Saturday, October 5, 2024

Tired: Sharing; New Hotness: Privacy

From del.icio.us to Google, the concept of sharing even the most detached information one generates willingly or unwillingly has far less appeal than the concept of privacy.

Delicious founder Joshua Schachter recently announced an update to his popular bookmarking service, now owned by Yahoo. The new feature, private saving, has been rolled out in beta for testing by the user community.

Even though the whole point of Delicious has been sharing, users requested this feature in sufficient numbers to prompt Schachter and company to implement it.

A sharing service without sharing? Scott Karp, Publishing 2.0’s erudite blogger, called this “completely antithetical to the whole concept” and speculated it could be part of a larger trend:

Could this be the beginning of the privacy backlash against the Web 2.0 “social” lovefest? If nothing else, it raises fundamental questions about the mainstream viability of the Web 2.0 value proposition, which assumes that everyone will find value in sharing everything in public.

Here’s a Web 2.0 test: pick any of the hundreds of Web 2.0 apps the enable users to “share” and see if you can find on the site an explanation of WHY sharing, tagging, and being social with your media is a GOOD thing. Do any of them explain the value of sharing, or do they all just assume, a priori, that all users will think this is just the best thing ever?
Recently, Google managed to defeat what it considered an overarching subpoena from the Department of Justice for access to Google’s database. Google enjoyed considerable support from the online community, and the Wall Street Journal weighed in with its support in an editorial the day after Google’s court victory on the case and its impact on Google and search rivals Yahoo and MSN:

The government wants to use their search data as part of its effort to show that the law is necessary to protect minors from the Internet’s seamier side. But these companies are innocent bystanders in the dispute over the constitutionality of COPA. It is one thing when company data are pursued by the government as evidence in a criminal proceeding.
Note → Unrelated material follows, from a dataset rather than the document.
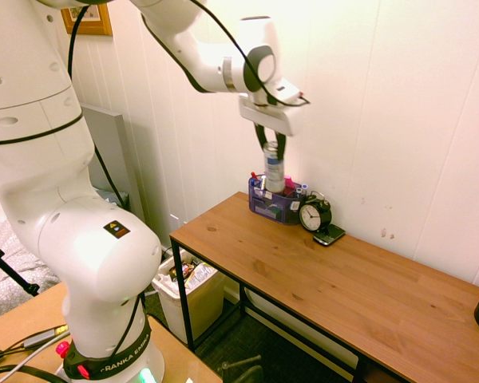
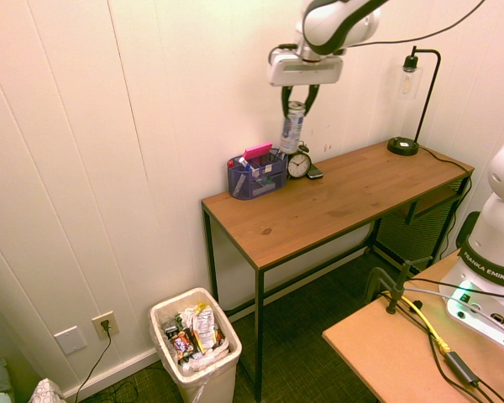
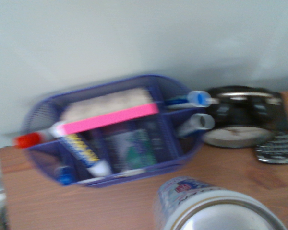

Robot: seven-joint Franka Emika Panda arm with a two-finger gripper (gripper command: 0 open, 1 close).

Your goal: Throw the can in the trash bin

Most Americans would probably accept if otherwise private information were turned over to law enforcement in a case where the request is narrowly tailored and probable cause exists.
Privacy is not an outdated concept, Scott McNealy’s famed statement to the contrary. While sites like Isolatr and Snubster have recently launched as humorous responses to the social media focus of numerous Internet startups, perhaps the next splashy startup will be a service that emphasizes privacy as a selling point.

Schachter encouraged the “anti-social types” to give private saving on Delicious a try. There may be a larger market of those people than he imagined.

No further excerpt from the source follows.